Extract the lines from the first one in the records below through the line containing "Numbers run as", keeping both ends and leaving out any pictures.
*** Excerpted data Section Begins ***
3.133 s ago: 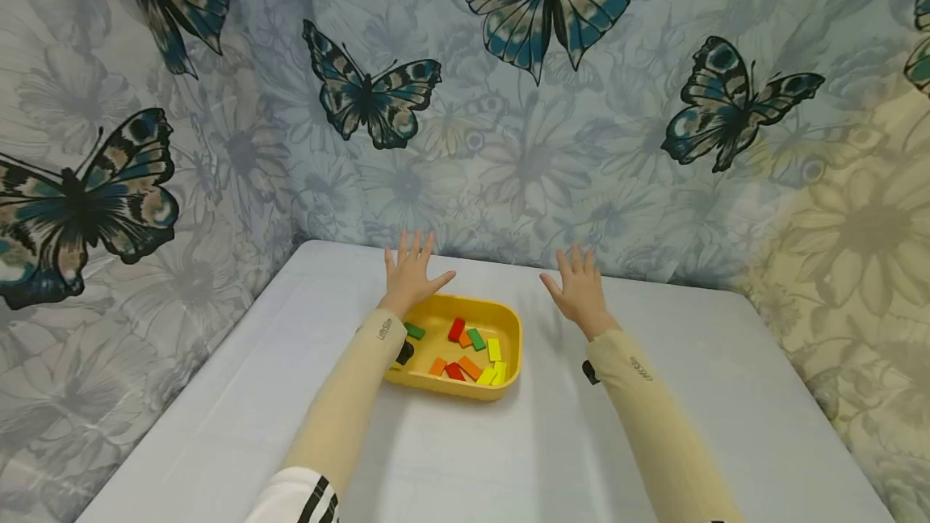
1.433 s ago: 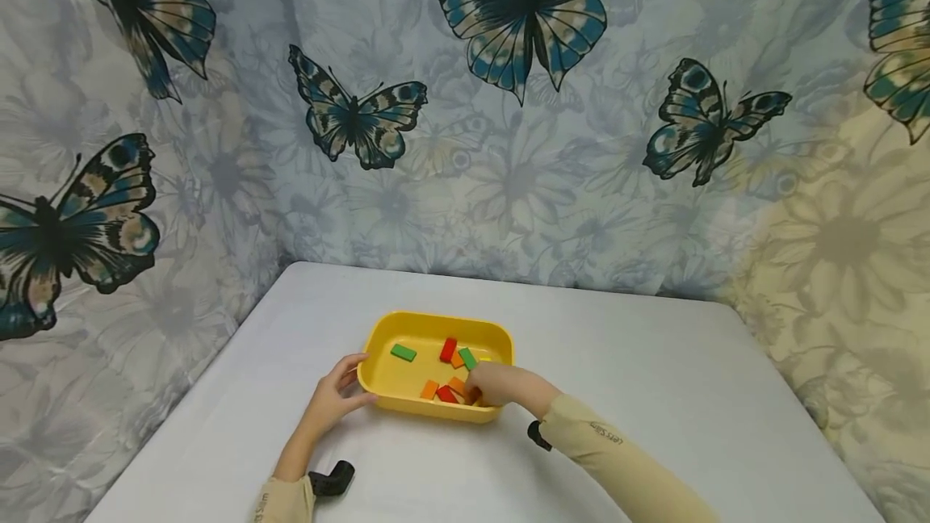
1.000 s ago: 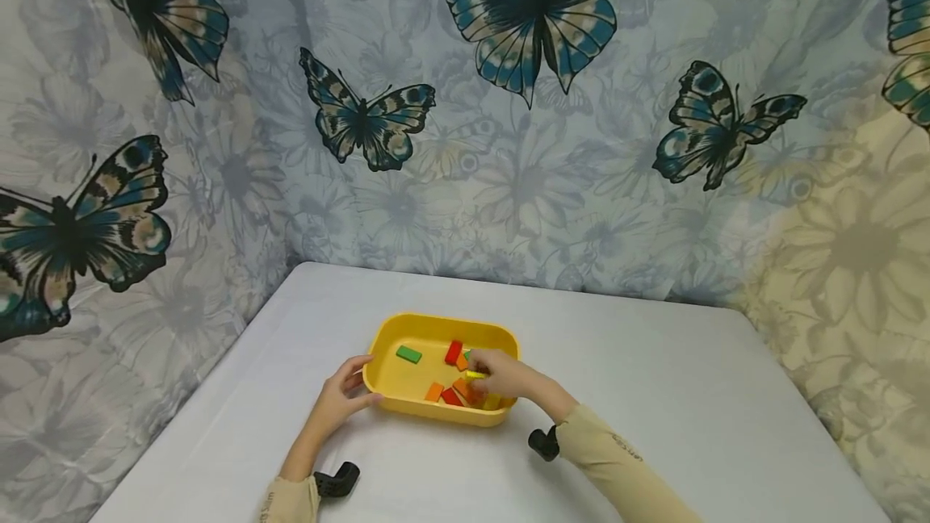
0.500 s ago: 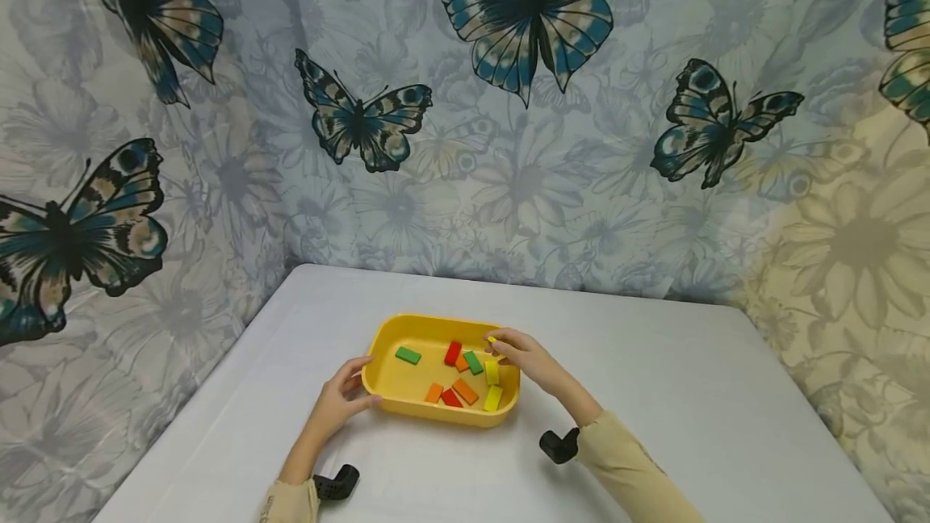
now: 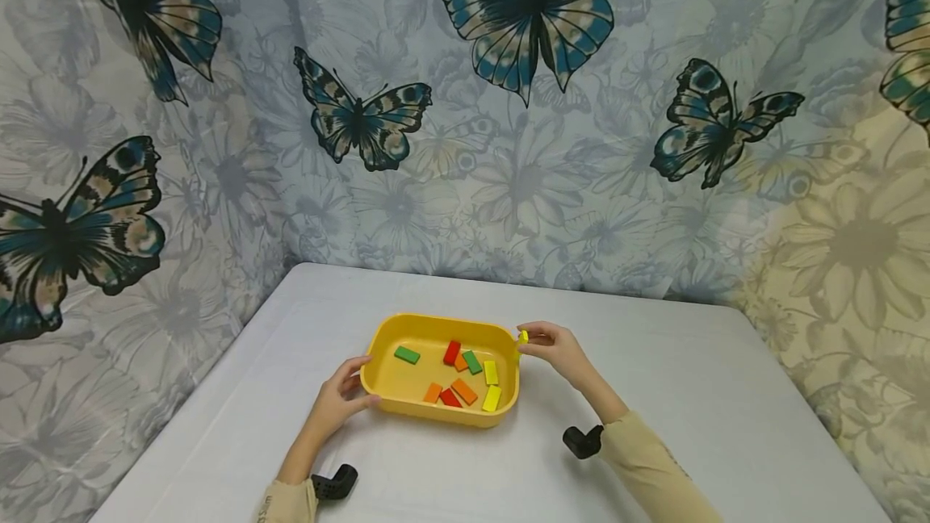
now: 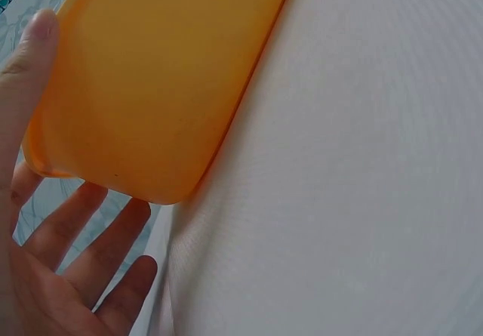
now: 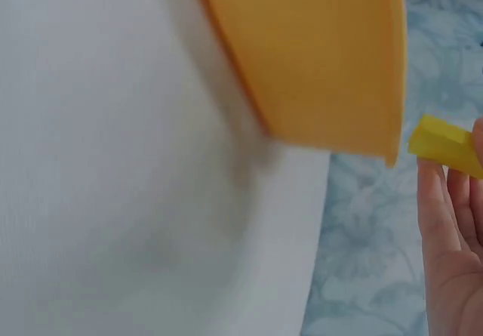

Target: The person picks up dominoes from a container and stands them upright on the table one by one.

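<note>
While my right fingers point(image 7: 435, 208), nearly closed, are pinching a bright-yellow rectangular block point(image 7: 444, 146), it is now clearing the rounded yellow plastic tray point(image 5: 395, 379) to their left, so its removal is apparently progressing; my gently bent left fingers point(image 6: 109, 245) are holding the tray's opposite end.

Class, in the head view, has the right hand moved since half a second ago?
Yes. Judged against the white table, the right hand has moved rightward, bringing the yellow block from over the yellow tray to its right rim.
</note>
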Tool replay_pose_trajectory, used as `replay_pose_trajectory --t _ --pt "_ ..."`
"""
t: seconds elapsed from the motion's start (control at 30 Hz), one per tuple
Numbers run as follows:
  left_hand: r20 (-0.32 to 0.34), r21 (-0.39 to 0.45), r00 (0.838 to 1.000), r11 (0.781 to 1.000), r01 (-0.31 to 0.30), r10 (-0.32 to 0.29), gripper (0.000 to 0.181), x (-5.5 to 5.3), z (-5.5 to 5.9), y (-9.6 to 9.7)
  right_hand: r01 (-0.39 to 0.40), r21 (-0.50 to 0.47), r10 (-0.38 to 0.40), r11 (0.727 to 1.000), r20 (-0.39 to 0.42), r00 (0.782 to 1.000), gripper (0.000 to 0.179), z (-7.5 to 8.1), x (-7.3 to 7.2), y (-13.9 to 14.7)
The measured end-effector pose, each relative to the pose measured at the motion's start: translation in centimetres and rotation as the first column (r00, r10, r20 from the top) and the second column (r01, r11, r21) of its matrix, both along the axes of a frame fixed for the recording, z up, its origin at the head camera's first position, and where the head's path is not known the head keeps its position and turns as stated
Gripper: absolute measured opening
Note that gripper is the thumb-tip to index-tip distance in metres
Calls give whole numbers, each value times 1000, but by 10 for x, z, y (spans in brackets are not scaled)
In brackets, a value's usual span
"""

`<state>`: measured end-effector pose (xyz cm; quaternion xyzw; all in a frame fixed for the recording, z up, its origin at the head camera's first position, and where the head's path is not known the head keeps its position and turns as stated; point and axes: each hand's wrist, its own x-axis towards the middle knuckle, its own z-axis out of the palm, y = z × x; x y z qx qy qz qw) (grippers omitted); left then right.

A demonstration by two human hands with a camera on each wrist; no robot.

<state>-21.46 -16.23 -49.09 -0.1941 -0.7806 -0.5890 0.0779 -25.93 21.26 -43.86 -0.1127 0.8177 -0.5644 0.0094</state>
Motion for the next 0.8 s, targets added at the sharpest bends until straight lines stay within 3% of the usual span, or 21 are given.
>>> replay_pose_trajectory --t 0.2,0.37,0.8 --pt "-4 -8 1000 1000 -8 8 62 -1 -1 -1 94 106 -91 990 -35 995 24 -11 -10 18" --pt "-3 1 1000 1000 3 -3 62 -1 -2 0 109 183 -108 977 -17 994 19 -24 -16 31" --pt "15 1 1000 1000 3 -3 63 0 0 0 135 214 -141 967 13 990 22 -42 -24 39"
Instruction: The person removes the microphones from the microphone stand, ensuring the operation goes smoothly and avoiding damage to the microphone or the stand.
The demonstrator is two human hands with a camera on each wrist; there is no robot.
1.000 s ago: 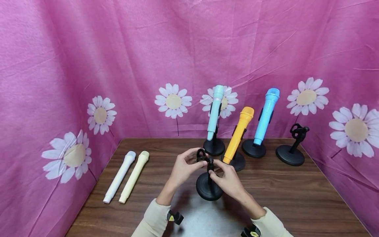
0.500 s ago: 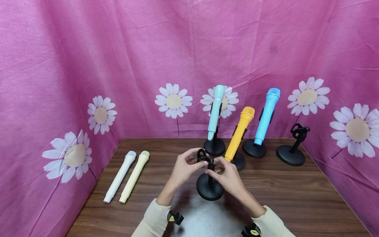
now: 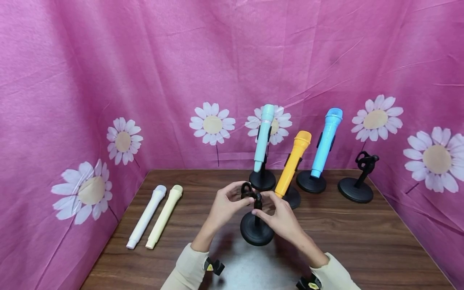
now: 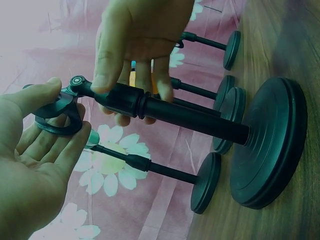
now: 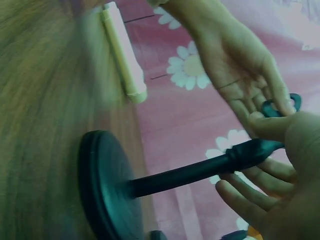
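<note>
The left hand pinches the ring on top of a black stand. The right hand holds its neck, maybe so it won't wobble. The stand is on the tabletop, between the hands. Behind, three other stands hold a mint microphone, an orange microphone and a blue microphone, heads up. A white microphone and cream microphone lie at the left.

Makeshift booth, flowered pink curtain
</note>
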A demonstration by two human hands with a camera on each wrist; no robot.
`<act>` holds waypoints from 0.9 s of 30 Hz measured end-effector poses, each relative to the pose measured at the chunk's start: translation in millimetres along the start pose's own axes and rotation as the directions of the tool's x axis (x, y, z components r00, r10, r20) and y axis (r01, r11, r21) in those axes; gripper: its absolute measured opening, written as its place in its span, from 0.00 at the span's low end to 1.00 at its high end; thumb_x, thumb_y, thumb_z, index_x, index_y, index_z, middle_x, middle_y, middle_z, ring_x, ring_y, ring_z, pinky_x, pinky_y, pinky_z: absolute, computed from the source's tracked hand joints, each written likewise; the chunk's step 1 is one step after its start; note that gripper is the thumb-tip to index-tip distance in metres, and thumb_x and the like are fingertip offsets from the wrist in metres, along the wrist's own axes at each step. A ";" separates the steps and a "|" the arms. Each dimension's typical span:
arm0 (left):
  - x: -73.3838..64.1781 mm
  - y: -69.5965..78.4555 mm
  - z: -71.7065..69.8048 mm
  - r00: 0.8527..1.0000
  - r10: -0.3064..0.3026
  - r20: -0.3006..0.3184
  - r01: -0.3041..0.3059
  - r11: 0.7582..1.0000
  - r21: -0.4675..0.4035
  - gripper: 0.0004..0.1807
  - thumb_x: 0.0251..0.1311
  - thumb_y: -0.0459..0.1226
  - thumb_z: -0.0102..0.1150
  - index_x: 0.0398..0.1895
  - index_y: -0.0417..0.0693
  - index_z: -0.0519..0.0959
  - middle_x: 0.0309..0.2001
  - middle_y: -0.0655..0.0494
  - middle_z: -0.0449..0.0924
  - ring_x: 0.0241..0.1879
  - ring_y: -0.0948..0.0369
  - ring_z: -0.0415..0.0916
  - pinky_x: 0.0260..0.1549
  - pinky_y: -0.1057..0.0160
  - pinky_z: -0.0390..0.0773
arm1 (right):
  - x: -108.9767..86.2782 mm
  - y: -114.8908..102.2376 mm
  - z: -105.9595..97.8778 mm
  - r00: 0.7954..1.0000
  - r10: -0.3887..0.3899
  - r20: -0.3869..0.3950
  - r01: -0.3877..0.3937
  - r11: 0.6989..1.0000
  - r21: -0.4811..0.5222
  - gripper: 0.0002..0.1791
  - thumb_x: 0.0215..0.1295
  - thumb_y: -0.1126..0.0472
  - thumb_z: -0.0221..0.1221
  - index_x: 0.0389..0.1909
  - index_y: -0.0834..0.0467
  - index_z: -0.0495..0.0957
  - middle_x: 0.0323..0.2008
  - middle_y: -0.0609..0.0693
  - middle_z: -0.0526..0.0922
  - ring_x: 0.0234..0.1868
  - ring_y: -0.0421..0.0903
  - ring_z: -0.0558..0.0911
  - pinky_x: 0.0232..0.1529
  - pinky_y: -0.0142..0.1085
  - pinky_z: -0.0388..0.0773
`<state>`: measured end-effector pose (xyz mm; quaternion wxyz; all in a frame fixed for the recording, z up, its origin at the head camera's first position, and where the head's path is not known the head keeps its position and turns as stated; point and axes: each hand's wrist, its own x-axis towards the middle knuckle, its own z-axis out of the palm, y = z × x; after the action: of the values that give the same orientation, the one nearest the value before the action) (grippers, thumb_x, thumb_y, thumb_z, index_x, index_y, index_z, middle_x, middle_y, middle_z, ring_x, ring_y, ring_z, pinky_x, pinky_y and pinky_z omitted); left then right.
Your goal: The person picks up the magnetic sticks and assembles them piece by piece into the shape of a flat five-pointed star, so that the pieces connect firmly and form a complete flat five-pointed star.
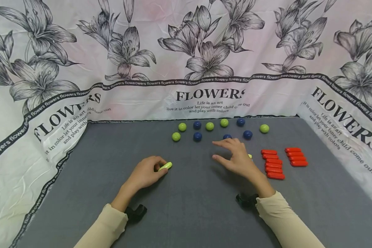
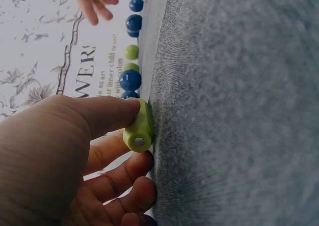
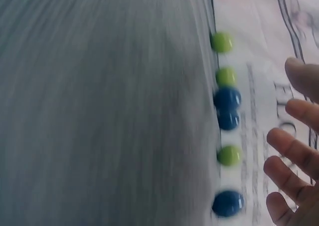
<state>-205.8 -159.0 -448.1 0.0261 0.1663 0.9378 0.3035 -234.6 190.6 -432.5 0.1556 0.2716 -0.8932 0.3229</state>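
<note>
My left hand [image 1: 147, 172] pinches a short yellow-green stick [image 1: 166, 166] low over the grey table, left of centre. In the left wrist view the stick [image 2: 139, 128] has a pale round spot on its near end, with the thumb on it and the fingers behind. My right hand [image 1: 237, 158] hovers with spread fingers and nothing in them, just in front of a blue ball [image 1: 227, 136]. A second yellowish piece [image 1: 250, 156] peeks out beside that hand, mostly hidden by it.
Green balls [image 1: 209, 126] and blue balls [image 1: 197, 136] lie scattered along the table's back edge. To the right, red sticks lie in two columns, a longer one [image 1: 274, 161] and a shorter one [image 1: 297, 158]. Flower-printed cloth [image 1: 136, 100] walls the back and sides.
</note>
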 end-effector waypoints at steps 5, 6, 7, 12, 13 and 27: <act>3.1 -1.2 -0.6 1.000 0.002 0.007 -0.002 1.000 0.000 0.12 0.66 0.43 0.67 0.50 0.54 0.85 0.31 0.60 0.77 0.27 0.63 0.68 0.29 0.62 0.69 | 21.3 -10.6 22.1 0.999 0.032 0.014 -0.032 0.998 0.057 0.27 0.60 0.55 0.72 0.61 0.55 0.82 0.51 0.60 0.83 0.44 0.59 0.77 0.46 0.48 0.67; 3.6 -1.2 -0.9 1.000 0.002 0.011 -0.002 1.000 -0.001 0.12 0.66 0.43 0.67 0.50 0.54 0.85 0.31 0.60 0.76 0.27 0.63 0.68 0.29 0.62 0.69 | 25.3 -11.3 26.0 0.998 0.055 0.013 -0.056 0.996 0.070 0.27 0.61 0.55 0.72 0.61 0.56 0.81 0.52 0.60 0.83 0.44 0.59 0.77 0.46 0.47 0.68; 4.1 -1.1 -1.3 1.000 0.001 0.016 -0.001 1.000 -0.002 0.12 0.66 0.43 0.67 0.50 0.54 0.85 0.30 0.60 0.76 0.26 0.63 0.68 0.28 0.63 0.68 | 28.8 -11.7 29.6 0.997 0.081 0.010 -0.081 0.993 0.084 0.27 0.62 0.55 0.71 0.62 0.56 0.81 0.52 0.61 0.82 0.44 0.59 0.77 0.45 0.47 0.70; 6.2 -1.6 -1.8 0.999 0.003 0.043 -0.003 1.000 -0.006 0.12 0.66 0.44 0.66 0.50 0.54 0.85 0.27 0.61 0.74 0.23 0.63 0.67 0.25 0.64 0.67 | 43.4 -7.4 44.7 0.978 0.207 -0.014 -0.203 0.969 0.140 0.29 0.64 0.57 0.70 0.65 0.58 0.77 0.56 0.64 0.78 0.37 0.53 0.78 0.38 0.43 0.75; 6.7 -1.6 -1.8 0.999 0.003 0.046 -0.003 1.000 -0.006 0.12 0.66 0.44 0.66 0.51 0.54 0.85 0.26 0.61 0.74 0.22 0.64 0.66 0.25 0.65 0.66 | 45.9 -5.9 47.1 0.975 0.224 -0.012 -0.220 0.965 0.142 0.30 0.64 0.57 0.69 0.66 0.58 0.76 0.57 0.64 0.78 0.35 0.53 0.79 0.37 0.43 0.76; 15.7 7.3 -4.5 0.996 -0.005 0.084 0.005 1.000 0.003 0.11 0.66 0.43 0.66 0.47 0.52 0.83 0.23 0.60 0.74 0.19 0.63 0.68 0.22 0.64 0.68 | 77.9 1.9 70.6 0.939 0.312 0.148 -0.322 0.946 0.047 0.27 0.67 0.58 0.66 0.66 0.57 0.76 0.61 0.61 0.80 0.61 0.60 0.78 0.63 0.56 0.72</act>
<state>-219.1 -150.8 -439.3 0.0659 0.1766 0.9368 0.2949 -305.6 115.2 -450.5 0.0295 0.1514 -0.9219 0.3554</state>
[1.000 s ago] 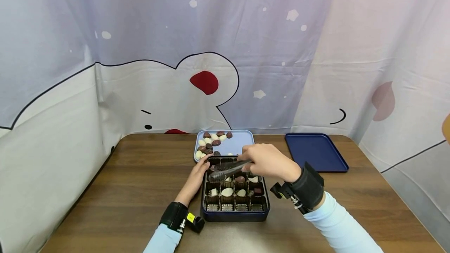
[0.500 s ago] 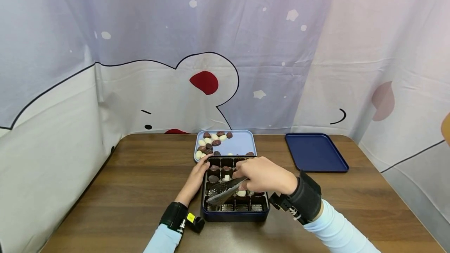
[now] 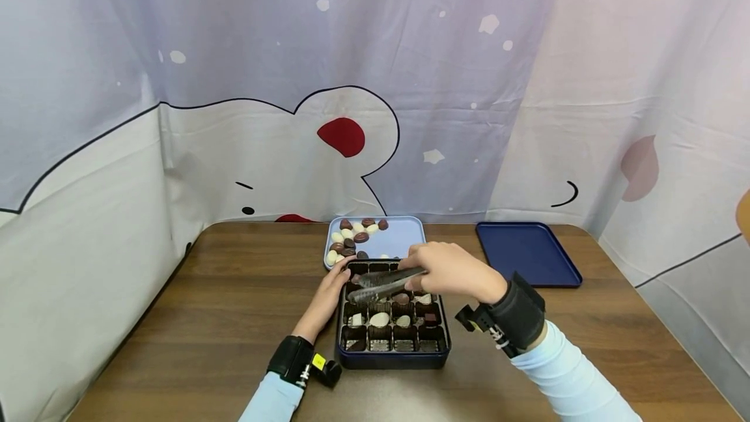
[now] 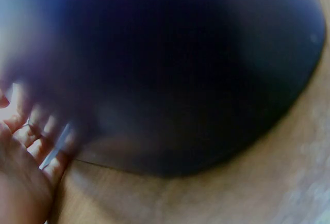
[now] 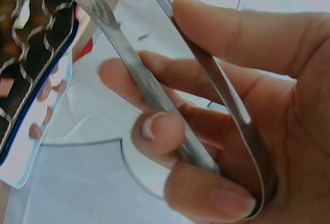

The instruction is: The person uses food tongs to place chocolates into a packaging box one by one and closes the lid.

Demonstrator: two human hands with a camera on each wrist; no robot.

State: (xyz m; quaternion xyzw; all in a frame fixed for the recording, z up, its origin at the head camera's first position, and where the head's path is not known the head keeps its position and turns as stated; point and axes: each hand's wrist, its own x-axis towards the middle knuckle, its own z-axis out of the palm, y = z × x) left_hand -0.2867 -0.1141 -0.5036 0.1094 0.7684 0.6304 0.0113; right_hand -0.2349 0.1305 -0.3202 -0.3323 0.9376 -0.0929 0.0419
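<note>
Grips the tongs (image 3: 383,290) in the right hand (image 3: 448,272), with the thumb on one arm and fingers on the other, and holds them above the far-left cells of the box (image 3: 394,361). In the right wrist view, nothing visible between the spread tips. Rests the left hand (image 3: 319,301) along the left wall of the box near its far corner, with fingers laid against it rather than clenched; impossible to tell the pressure from the blurred left wrist view.

As for the box: stands upright on the worktop (image 3: 252,305), just in front of the light tray (image 3: 404,233), hiding its near edge. Carries white and brown chocolates (image 3: 379,320) in separate cells, plus a dark piece (image 3: 354,346) at front left. On the light tray, more loose chocolates (image 3: 361,237), gathered mostly toward the left. Well apart at right, a dark tray (image 3: 527,256); behind everything, a curtain (image 3: 469,83).

Judging by looks: thin, light, springy metal in the tongs, best held mid-arm. Small, light and smooth in the chocolates, so probably slippery and easily marked; best taken gently by the sides, across the widest part. Stiff in the box, perhaps prone to sliding; best steadied at the wall.
</note>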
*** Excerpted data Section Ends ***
*Written solution*.
3.133 s ago: 
1.433 s ago: 
1.000 s ago: 
0.500 s ago: 
now: 
now: 
now: 

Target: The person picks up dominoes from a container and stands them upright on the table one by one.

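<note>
While my right fingers point(image 7: 435, 208), nearly closed, are pinching a bright-yellow rectangular block point(image 7: 444, 146), it is now clearing the rounded yellow plastic tray point(image 5: 395, 379) to their left, so its removal is apparently progressing; my gently bent left fingers point(image 6: 109, 245) are holding the tray's opposite end.

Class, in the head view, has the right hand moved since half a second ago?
Yes. Judged against the white table, the right hand has moved rightward, bringing the yellow block from over the yellow tray to its right rim.
</note>
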Tool replay_pose_trajectory, used as `replay_pose_trajectory --t _ --pt "_ ..."`
"""
t: seconds elapsed from the motion's start (control at 30 Hz), one per tuple
Numbers run as follows:

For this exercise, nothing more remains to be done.